Can maximum likelihood estimation always be solved in a particular manner?
No is that the short answer. It’s more likely that during a world scenario the derivative of the log-likelihood function remains analytically intractable (i.e. it’s way too hard/impossible to differentiate the function by hand). Therefore, iterative methods like Expectation-Maximization algorithms are wont to find numerical solutions for the parameter estimates. The general idea remains an equivalent though.
So why maximum likelihood and not maximum probability?
Well this is often just statisticians being pedantic (but permanently reason). Most of the people tend to use probability and likelihood interchangeably but statisticians and probability theorists distinguish between the 2. The rationale for the confusion is best highlighted by watching the equation.

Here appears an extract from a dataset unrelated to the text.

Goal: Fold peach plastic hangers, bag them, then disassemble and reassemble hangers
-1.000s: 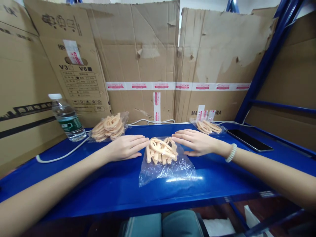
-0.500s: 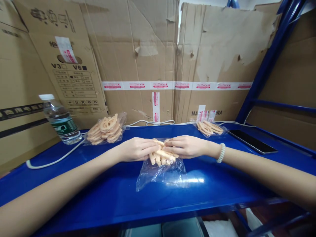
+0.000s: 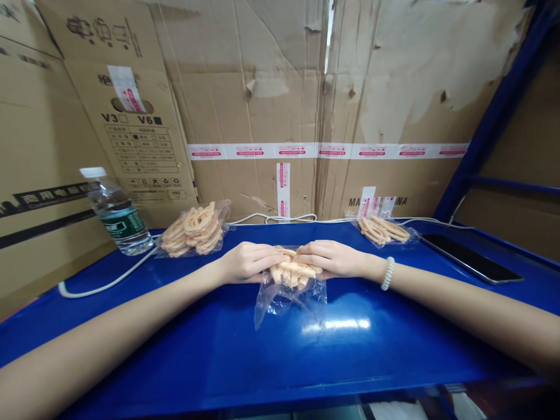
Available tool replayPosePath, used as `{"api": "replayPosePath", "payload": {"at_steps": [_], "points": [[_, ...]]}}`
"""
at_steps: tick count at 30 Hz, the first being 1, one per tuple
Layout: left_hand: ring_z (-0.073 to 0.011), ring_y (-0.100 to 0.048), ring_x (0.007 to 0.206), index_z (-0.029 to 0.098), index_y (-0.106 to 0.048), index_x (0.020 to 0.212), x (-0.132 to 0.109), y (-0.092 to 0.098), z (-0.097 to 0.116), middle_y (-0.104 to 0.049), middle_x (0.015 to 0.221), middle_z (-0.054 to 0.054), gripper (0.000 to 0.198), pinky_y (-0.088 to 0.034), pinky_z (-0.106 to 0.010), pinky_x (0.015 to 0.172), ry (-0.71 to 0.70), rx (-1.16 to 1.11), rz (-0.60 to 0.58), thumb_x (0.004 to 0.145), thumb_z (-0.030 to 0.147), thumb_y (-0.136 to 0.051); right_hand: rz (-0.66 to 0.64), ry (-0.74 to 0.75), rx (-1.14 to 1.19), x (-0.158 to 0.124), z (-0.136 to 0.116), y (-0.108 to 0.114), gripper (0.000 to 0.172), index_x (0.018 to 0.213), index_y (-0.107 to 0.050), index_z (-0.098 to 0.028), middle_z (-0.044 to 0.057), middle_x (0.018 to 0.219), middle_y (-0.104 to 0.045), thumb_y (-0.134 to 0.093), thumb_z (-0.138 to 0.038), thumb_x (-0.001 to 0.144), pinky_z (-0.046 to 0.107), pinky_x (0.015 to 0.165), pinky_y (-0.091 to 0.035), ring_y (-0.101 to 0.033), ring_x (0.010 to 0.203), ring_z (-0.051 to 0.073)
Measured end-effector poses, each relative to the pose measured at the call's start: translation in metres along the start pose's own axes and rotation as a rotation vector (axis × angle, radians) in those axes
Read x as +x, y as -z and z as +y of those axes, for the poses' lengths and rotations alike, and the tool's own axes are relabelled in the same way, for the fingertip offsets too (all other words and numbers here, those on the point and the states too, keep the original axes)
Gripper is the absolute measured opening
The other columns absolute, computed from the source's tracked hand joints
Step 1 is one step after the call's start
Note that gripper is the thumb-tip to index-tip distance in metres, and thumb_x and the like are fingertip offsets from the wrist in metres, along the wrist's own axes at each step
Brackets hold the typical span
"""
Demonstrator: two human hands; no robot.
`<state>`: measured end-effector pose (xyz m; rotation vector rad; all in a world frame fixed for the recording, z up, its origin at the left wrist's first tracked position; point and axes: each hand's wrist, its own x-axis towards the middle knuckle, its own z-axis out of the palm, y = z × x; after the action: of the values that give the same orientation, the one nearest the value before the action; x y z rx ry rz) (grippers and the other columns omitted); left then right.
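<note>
A clear plastic bag point(image 3: 273, 309) lies at the middle of the blue surface, its loose end spread toward me. Pale tan, loop-like pieces point(image 3: 294, 273) are bunched in it; I cannot tell what they are made of. From the left, my left hand point(image 3: 251, 261) grips the bunch with bent fingers. My right hand point(image 3: 335, 258), with a pale beaded bracelet point(image 3: 388, 273) on the wrist, is closed on its right side. Both thumbs and the far side of the bunch are mostly hidden.
At the back left stand a water bottle point(image 3: 120, 216) and a bagged heap of tan loops point(image 3: 196, 228). A smaller bag of loops point(image 3: 382, 229) and a black phone point(image 3: 470, 258) lie at right. A white cable point(image 3: 109, 286) runs along cardboard boxes point(image 3: 245, 116) behind.
The view has shifted slightly, so most things sit further right. Both hands keep their hold on the bunch, and the bag's loose end looks more gathered and narrower.
</note>
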<state>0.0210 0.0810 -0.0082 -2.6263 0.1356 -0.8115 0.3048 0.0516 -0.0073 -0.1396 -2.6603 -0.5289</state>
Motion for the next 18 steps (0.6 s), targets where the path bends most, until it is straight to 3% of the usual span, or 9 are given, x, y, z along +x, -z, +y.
{"api": "replayPosePath", "payload": {"at_steps": [5,9,13,15,18], "points": [[-0.0266,-0.070,0.102,0.012,-0.056,0.125,-0.006,-0.009,-0.008,-0.073,0.108,-0.017,0.039,-0.060,-0.039,0.082,0.059,-0.037,0.044,0.095,0.037,-0.053,0.066,-0.036,0.055,-0.001,0.008,-0.009,0.050,0.124,-0.051,-0.004,0.022,0.111,-0.064,-0.033,-0.044,0.101,0.039,0.086,-0.054,-0.061,0.105,0.025],[-0.0238,-0.070,0.100,0.013,-0.061,0.118,-0.006,-0.011,-0.014,-0.073,0.108,-0.015,0.033,-0.059,-0.036,0.083,0.199,-0.115,0.068,0.093,0.034,-0.056,0.139,-0.136,0.186,0.002,0.018,-0.014,0.050,0.122,-0.054,-0.006,0.020,0.110,-0.063,-0.043,-0.049,0.098,0.038,0.083,-0.053,-0.061,0.101,0.023],[-0.0184,-0.072,0.079,0.013,-0.067,0.108,0.002,-0.004,-0.023,-0.076,0.095,-0.009,0.027,-0.059,-0.029,0.074,0.436,-0.197,0.078,0.086,0.027,-0.060,0.292,-0.491,0.580,0.014,0.030,-0.014,0.036,0.094,-0.064,-0.015,0.008,0.093,-0.064,-0.076,-0.040,0.072,0.034,0.078,-0.050,-0.060,0.085,0.020],[-0.0155,-0.068,0.065,0.012,-0.070,0.093,0.008,0.004,-0.030,-0.074,0.078,-0.005,0.019,-0.056,-0.024,0.063,0.570,-0.251,0.061,0.083,0.025,-0.061,0.363,-0.659,0.709,0.021,0.038,-0.013,0.027,0.079,-0.062,-0.016,0.001,0.078,-0.060,-0.079,-0.030,0.063,0.029,0.071,-0.047,-0.055,0.073,0.016],[-0.0137,-0.064,0.056,0.011,-0.069,0.076,0.018,0.018,-0.046,-0.069,0.064,-0.001,0.017,-0.051,-0.020,0.050,0.731,-0.402,-0.011,0.081,0.026,-0.062,0.389,-0.807,0.843,0.033,0.051,-0.013,0.017,0.065,-0.054,-0.016,-0.005,0.062,-0.051,-0.071,-0.020,0.065,0.023,0.057,-0.042,-0.048,0.058,0.010]]}}
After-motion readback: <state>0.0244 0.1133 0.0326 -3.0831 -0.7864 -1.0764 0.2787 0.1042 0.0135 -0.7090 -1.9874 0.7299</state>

These expressions are equal! So what does this mean? Let’s first define P(data; μ, σ)? It means “the probability density of observing the info with model parameters μ and σ”. It’s worth noting that we will generalize this to any number of parameters and any distribution.

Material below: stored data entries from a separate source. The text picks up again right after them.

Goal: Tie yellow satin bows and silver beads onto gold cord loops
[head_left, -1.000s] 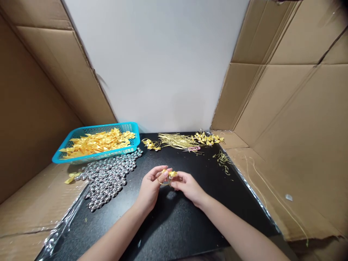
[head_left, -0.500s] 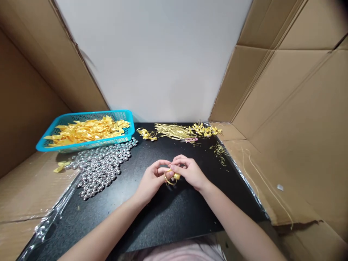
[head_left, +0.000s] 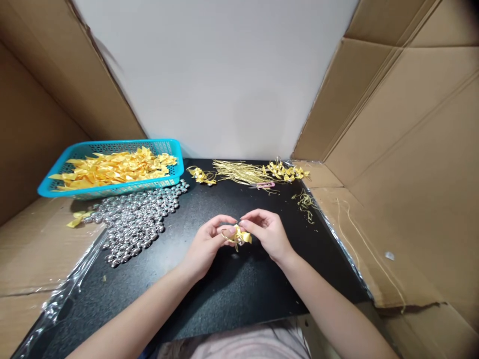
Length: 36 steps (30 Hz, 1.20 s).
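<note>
Over the middle of the black table (head_left: 232, 294), my left hand (head_left: 209, 243) pinches a yellow ribbon bow (head_left: 245, 236) with a silver bell and a loop of gold cord hanging below its fingers. My right hand (head_left: 267, 233) is at the bow's right side, thumb and forefinger pressed close together by its top; whatever lies between those fingertips is too small to make out. Silver bells (head_left: 138, 219) are spread over the left of the table. Behind my hands lies a bundle of gold cords (head_left: 241, 172), with pink-handled scissors (head_left: 266, 185) in front.
A blue basket (head_left: 48, 188) of yellow ribbon bows stands at the back left. Finished-looking bows with cords (head_left: 286, 171) lie at the back right, others (head_left: 202, 175) left of the cords. Cord scraps (head_left: 305, 200) lie near the right edge. Cardboard walls (head_left: 411, 124) flank the table.
My hands have drawn slightly apart at the fingertips, and the bow now shows more fully between them. The whole view has shifted a little, with the table's back edge higher.
</note>
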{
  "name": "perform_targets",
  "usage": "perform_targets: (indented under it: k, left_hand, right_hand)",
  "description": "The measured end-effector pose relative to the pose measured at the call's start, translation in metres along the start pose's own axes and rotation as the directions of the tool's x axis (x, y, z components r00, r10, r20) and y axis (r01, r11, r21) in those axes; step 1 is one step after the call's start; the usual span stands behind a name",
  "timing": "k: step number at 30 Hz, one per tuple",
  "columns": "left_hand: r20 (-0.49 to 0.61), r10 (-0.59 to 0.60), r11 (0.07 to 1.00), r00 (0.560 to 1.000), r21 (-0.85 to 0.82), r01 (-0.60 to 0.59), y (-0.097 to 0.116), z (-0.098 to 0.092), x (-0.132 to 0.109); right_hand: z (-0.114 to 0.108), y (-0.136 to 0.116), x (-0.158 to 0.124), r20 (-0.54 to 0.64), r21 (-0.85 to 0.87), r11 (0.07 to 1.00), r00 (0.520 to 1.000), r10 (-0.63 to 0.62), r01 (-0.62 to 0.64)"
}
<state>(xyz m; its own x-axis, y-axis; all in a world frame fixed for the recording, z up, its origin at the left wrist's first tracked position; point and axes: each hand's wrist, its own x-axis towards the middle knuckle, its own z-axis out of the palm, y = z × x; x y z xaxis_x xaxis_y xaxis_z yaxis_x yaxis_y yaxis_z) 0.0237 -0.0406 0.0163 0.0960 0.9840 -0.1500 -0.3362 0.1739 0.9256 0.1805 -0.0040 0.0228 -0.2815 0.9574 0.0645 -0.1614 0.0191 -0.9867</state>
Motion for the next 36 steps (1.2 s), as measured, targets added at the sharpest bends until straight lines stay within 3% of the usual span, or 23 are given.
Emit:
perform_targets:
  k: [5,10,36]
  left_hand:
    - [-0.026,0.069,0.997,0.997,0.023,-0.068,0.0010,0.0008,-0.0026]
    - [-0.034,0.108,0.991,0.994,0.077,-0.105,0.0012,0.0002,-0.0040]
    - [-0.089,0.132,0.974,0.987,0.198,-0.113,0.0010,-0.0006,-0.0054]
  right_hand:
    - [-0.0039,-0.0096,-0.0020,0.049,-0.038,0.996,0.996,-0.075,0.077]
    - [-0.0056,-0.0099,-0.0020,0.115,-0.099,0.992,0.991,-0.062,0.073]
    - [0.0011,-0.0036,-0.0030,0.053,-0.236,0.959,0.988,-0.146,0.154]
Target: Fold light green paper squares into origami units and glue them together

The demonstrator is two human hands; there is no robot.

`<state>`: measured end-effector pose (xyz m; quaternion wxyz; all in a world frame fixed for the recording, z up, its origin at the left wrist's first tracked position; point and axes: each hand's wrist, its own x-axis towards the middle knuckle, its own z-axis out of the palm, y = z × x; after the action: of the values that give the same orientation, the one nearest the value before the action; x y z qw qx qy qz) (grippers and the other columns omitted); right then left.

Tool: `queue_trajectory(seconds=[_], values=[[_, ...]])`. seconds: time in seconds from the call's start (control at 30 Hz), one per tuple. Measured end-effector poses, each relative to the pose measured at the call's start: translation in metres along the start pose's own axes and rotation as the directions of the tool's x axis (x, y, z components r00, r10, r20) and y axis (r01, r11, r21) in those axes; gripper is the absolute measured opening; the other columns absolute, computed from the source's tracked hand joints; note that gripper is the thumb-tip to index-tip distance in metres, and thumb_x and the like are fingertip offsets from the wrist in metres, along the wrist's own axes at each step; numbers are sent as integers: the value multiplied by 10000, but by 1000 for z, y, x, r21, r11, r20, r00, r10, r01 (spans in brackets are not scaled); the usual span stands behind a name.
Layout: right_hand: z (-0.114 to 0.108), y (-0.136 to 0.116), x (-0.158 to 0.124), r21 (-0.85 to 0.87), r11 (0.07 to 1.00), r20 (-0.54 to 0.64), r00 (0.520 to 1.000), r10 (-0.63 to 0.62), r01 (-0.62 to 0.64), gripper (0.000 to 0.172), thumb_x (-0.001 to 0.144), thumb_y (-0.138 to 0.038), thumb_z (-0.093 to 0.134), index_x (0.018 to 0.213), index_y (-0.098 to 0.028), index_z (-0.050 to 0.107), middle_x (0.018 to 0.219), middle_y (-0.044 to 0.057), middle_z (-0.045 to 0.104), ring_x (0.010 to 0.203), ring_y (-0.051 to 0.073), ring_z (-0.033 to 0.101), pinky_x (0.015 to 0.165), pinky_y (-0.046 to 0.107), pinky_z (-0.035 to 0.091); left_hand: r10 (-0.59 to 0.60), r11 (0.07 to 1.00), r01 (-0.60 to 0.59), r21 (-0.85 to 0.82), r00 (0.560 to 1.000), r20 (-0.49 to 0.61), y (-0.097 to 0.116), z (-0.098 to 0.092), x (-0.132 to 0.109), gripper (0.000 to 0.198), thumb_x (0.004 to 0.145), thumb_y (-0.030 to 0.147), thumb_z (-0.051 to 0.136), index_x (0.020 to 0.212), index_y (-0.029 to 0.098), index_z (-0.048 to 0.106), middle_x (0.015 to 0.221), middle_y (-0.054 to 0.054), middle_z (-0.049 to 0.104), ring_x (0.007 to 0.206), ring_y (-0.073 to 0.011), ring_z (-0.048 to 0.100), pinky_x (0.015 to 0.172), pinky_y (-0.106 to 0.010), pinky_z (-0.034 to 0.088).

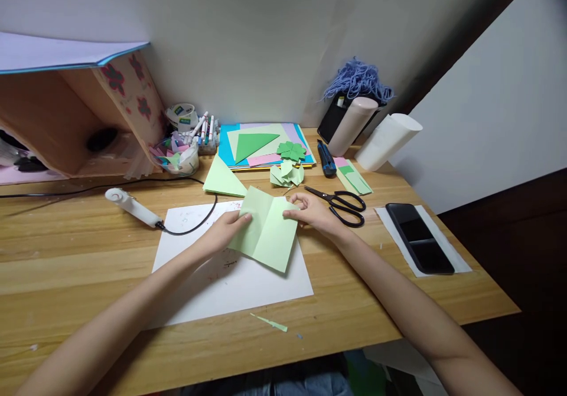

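Observation:
Between my hands is a light green sheet of paper point(277, 239) with a crease down its middle, half unfolded and tilted above a white sheet point(195, 295). My left hand point(228, 229) pinches its left edge, thumb on top. At the upper right edge, my right hand point(310, 210) grips it between thumb and fingers. Black-handled scissors point(341, 202) lie just right of my right hand. Behind the paper are a folded light green triangle point(224, 177) and a cluster of light green paper petals point(287, 174).
A white glue gun point(133, 207) with a black cord lies left. Coloured paper point(225, 142), a blue utility knife point(326, 159) and two paper rolls point(387, 142) stand or lie at the back. A phone point(419, 239) rests right; a green paper strip point(270, 322) lies near the front edge.

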<state>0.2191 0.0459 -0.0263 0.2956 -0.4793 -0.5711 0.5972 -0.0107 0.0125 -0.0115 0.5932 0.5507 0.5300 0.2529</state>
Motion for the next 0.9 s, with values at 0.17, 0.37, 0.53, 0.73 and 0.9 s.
queue_trajectory(seconds=[0.17, 0.37, 0.53, 0.73, 0.9], values=[[-2, -2, 0, -67, 984, -89, 982, -168, 163, 423, 738, -262, 552, 1148, -251, 450, 711, -27, 551, 564, 96, 543, 498, 213, 449, -180, 918, 148, -367, 982, -52, -3, -1, 3, 253, 749, 350, 567, 868, 131, 616, 731, -58, 680, 692, -199, 624, 592, -264, 465], [5, -2, -4, -156, 925, 85, 938, -336, 346, 342, 738, -165, 534, 1068, -244, 581, 1102, 47, 560, 984, 168, 540, 834, 317, 454, -176, 776, 88, -625, 981, -81, -10, -1, 8, 260, 741, 209, 577, 981, 112, 597, 945, -111, 675, 835, -223, 636, 696, -298, 511], [11, 4, -3, 15, 954, 120, 947, -299, 299, 215, 632, -220, 693, 841, -182, 662, 927, 56, 621, 867, 182, 594, 749, 293, 476, -96, 723, 135, -677, 991, 94, -7, -1, 4, 404, 696, 166, 622, 1089, 93, 563, 1072, -145, 626, 945, -271, 604, 819, -361, 486], [13, 7, -2, 46, 931, 166, 916, -365, 363, 132, 632, -243, 713, 745, -184, 676, 875, 55, 602, 824, 174, 589, 726, 297, 471, 7, 776, 40, -629, 997, 72, -9, 4, 1, 493, 668, 181, 672, 1135, 112, 528, 1181, -167, 556, 1042, -317, 543, 882, -429, 440], [7, 3, -4, -257, 779, 178, 820, -544, 573, 61, 694, -225, 666, 738, -230, 707, 1065, 67, 479, 946, 184, 512, 822, 332, 437, 39, 814, -20, -581, 999, 20, -13, 2, 3, 467, 670, 206, 679, 1104, 100, 541, 1139, -177, 580, 1021, -311, 556, 892, -441, 424]])
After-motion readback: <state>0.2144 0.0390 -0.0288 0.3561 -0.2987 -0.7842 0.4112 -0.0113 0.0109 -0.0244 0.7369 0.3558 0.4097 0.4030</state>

On the opposite hand L(μ, σ; data) means “the likelihood of the parameters μ and σ taking certain values as long as we’ve observed a bunch of knowledge.”
The equation above says that the probability density of the info given the parameters is adequate to the likelihood of the parameters given the info. But despite these two things being equal, the likelihood and therefore the refore the probability density are fundamentally asking different questions — one is asking about the info and the other is asking about the parameter values. This is often why the tactic is named maximum likelihood and not maximum probability.
When is method of least squares minimization an equivalent as maximum likelihood estimation?
Least squares minimization is another common method for estimating parameter values for a model in machine learning. It seems that when the model is assumed to be Gaussian as within the examples above, the MLE estimates are like the smallest amount squares method. For a more in-depth mathematical derivation inspect these slides.
Intuitively we will interpret the connection between the 2 methods by understanding their objectives. For method of least squares parameter estimation we would like to seek out the road that minimizes the entire squared distance between the info points and therefore the regression curve (see the figure below). In maximum likelihood estimation we would like to maximize the entire probability of the info. When a normal distribution is assumed, the utmost probability is found when the info points meet up with to the mean. Since the normal distribution is symmetric, this is often like minimizing the space between the info points and therefore the mean.